Required action:
Your answer should be the lines below from the one holding "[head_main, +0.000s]" through the one holding "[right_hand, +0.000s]", copied exactly and with nothing else.

Records to process:

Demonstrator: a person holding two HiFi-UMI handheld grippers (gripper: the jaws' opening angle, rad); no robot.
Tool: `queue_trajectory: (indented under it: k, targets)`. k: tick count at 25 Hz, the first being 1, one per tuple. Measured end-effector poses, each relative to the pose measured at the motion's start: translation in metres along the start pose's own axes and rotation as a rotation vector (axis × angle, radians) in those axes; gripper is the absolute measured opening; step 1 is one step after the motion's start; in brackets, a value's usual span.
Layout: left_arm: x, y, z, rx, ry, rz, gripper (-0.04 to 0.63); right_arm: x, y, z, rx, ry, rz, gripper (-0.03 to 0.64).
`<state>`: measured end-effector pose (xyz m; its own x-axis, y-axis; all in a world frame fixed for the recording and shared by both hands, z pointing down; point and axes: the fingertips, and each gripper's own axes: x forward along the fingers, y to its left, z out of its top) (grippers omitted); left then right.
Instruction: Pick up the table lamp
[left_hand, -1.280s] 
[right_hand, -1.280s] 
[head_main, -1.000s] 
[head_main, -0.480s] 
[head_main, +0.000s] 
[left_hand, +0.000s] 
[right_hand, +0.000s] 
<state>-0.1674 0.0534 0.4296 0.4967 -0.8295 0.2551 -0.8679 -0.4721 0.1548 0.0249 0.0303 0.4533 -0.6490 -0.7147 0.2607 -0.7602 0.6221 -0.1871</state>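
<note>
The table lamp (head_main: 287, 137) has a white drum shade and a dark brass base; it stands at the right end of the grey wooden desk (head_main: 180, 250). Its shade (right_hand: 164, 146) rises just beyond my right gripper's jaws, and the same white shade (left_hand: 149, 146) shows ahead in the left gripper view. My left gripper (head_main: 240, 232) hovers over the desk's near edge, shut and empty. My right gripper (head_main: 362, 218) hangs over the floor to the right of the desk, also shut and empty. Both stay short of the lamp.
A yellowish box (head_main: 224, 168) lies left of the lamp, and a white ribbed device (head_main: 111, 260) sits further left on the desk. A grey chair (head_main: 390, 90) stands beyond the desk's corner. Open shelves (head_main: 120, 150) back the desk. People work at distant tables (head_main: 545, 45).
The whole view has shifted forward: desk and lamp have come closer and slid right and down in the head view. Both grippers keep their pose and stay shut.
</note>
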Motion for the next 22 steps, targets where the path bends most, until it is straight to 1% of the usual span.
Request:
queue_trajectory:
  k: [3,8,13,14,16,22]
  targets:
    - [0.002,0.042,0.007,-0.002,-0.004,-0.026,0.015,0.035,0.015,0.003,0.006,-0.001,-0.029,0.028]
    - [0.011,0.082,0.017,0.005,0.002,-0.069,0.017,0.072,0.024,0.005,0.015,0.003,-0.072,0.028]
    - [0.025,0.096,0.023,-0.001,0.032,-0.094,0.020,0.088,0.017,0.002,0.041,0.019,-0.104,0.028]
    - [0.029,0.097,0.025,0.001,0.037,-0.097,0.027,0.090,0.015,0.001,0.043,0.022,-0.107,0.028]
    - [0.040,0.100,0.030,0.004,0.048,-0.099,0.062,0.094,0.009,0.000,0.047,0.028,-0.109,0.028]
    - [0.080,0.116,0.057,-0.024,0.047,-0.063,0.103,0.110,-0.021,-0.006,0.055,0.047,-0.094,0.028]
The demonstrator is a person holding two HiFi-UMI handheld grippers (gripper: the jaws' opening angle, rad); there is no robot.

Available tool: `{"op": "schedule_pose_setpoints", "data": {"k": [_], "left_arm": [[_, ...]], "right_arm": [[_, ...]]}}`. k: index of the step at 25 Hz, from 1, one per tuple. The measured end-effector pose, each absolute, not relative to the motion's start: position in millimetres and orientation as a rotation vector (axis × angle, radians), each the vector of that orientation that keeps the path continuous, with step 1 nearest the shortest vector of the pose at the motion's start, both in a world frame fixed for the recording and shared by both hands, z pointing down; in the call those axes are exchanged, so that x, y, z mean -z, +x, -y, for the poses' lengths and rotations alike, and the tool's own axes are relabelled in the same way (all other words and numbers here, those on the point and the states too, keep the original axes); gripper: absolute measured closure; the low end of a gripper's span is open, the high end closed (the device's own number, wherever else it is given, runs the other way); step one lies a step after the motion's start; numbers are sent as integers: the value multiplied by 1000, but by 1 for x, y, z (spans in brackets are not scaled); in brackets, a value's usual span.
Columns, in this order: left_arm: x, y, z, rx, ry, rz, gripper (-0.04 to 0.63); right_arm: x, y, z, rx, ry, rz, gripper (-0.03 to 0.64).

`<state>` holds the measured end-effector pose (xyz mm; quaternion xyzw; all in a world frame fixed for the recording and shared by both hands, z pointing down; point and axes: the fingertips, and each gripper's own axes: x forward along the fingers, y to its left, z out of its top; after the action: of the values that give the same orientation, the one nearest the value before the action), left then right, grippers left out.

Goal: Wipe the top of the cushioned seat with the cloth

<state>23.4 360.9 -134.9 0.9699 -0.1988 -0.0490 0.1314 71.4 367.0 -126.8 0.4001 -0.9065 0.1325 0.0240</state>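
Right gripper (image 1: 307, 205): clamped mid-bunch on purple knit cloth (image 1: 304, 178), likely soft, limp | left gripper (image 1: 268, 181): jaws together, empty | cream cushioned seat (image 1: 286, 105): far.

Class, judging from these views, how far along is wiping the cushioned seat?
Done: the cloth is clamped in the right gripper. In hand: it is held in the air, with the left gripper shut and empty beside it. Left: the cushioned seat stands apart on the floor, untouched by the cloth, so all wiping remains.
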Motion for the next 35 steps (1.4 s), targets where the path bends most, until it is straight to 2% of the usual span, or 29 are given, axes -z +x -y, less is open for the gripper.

Response area:
[head_main, +0.000s] 
[left_hand, +0.000s] 
[right_hand, +0.000s] 

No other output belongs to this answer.